In eastern North America, the only pentatomids that resemble Halyomorpha halys in overall size (12 to 17 mm) and dorsal coloration are species of the genus Brochymena. Brochymena species, however, have the juga each with a tooth on the outer side subapically and the pronotum with the anterolateral margins coarsely dentate. By comparison, H. halys lacks teeth on the outer juga subapically and the anterolateral margins of the pronotum are not dentate, but entire. (Hoebeke and Carter 2003)
In Europe, Halyomorpha halys might be confused with Holcostethus and Rhaphigaster nebulosa. In contrast to the 12 to 17 mm long Halyomorpha halys, Holcostethus are 9 to 10 mm in length and the front edges of the pronotum and the apex of the scutellum are pale. The head of R. nebulosa is quite regularly cone-shaped while that of H. halys shows a marked angle with a broadly rounded front. (Wermelinger et al. 2008)

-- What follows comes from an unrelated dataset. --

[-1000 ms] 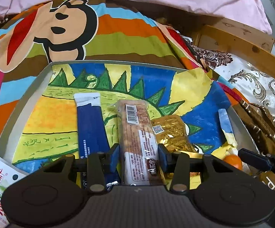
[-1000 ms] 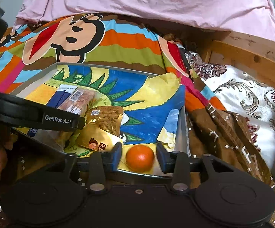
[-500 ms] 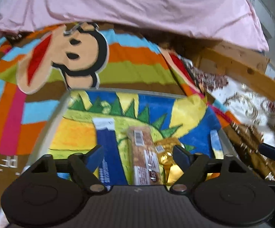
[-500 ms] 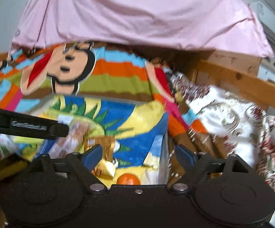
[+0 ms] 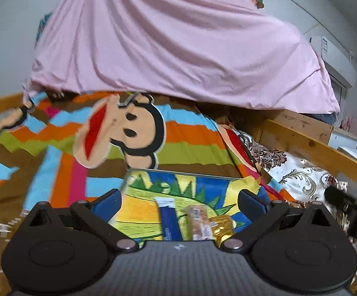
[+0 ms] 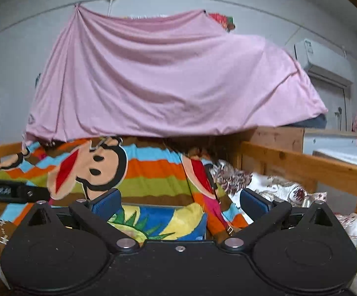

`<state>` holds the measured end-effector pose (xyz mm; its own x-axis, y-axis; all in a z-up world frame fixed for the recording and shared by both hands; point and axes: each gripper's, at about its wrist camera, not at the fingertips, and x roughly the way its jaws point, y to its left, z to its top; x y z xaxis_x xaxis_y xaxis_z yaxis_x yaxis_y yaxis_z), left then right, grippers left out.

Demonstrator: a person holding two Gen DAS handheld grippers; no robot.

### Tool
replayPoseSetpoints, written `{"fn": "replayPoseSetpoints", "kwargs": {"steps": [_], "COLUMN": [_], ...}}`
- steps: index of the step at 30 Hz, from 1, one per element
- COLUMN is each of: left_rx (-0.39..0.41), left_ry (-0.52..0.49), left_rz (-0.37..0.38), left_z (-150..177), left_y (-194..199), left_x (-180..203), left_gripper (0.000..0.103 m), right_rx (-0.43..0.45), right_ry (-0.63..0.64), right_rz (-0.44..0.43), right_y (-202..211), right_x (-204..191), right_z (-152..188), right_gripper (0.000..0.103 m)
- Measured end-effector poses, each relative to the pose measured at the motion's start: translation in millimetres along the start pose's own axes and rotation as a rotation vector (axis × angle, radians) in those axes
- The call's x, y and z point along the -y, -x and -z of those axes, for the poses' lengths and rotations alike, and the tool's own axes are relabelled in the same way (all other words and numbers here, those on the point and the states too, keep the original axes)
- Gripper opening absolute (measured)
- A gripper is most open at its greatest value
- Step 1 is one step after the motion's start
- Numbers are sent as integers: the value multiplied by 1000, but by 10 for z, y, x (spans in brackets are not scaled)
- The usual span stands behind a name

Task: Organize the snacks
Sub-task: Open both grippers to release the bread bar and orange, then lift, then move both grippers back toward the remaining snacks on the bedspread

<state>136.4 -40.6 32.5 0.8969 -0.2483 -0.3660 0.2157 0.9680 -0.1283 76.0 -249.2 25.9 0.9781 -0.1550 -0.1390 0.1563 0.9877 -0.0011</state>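
A matt pink cotton-like sheet (image 6: 168,79) hangs in soft creases at twelve o'clock. The striped cartoon-monkey blanket (image 5: 178,148) looks woven and dull. Knotty pale wooden bed rail (image 6: 301,162) at three o'clock (unvarnished, it seems). Crinkled gold foil packet (image 5: 224,224) shines; the grey metal tray rim (image 5: 178,172) is smooth.

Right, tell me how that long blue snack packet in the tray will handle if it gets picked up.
The long blue snack packet lies flat and thin on the tray, so it is probably light. Its crimped white end suggests soft film that may flop if held by one end. The glossy-looking wrapper could slip, so a grip across its middle seems safer.
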Motion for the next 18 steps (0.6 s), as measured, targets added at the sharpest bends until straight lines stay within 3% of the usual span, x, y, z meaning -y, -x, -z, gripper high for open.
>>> {"fn": "replayPoseSetpoints", "kwargs": {"steps": [10, 18], "left_rx": [24, -11], "left_ry": [-84, -110], "left_rz": [-53, -98], "left_z": [282, 498], "left_y": [845, 1317], "left_x": [-146, -263], "left_gripper": [103, 103], "right_rx": [53, 14], "right_ry": [-19, -39], "right_rz": [-64, -94], "right_y": [790, 1281], "right_x": [-199, -296], "right_z": [-21, 74], "right_gripper": [102, 102]}}
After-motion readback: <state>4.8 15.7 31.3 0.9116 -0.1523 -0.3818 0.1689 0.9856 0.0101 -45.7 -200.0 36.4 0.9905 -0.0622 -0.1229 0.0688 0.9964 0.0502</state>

Yang et al. (2009) described a new species of scelionid wasp, Trissolcus halyomorphae, that parasitizes the eggs of the Brown Marmorated Stink Bug in China, with observed parasitism rates of up to 70% or higher and an average annual rate of 50%. Because of the high parasitism rates and other biological features, this wasp appears to have good potential as a biocontrol agent. It appears to be the primary biological regulator of populations of Brown Marmorated Stink Bug in northern China (Yang et al. 2009) Native North American Trissolcus species apparently parasitize this stink bug in its introduced range in North America, but at a low rate (Nielsen and Hamilton 2009).
Life History and Behavior
The Brown Marmorated Stink Bug is univoltine in New Jersey and Pennsylvania (U.S.A.), with peak abundance from late July through early September, but if it becomes established in warmer parts of the United States it could have multiple generations per year, as it does in warmer parts of its native range. Minimum temperature thresholds for development of Brown Marmorated Stink Bugs studied in the United States are higher than reported from Japan, suggesting that U.S. populations may have originated in warmer parts of the native range, such as subtropical regions of China or India. (Nielsen et al. 2008; Nielsen and Hamilton 2009)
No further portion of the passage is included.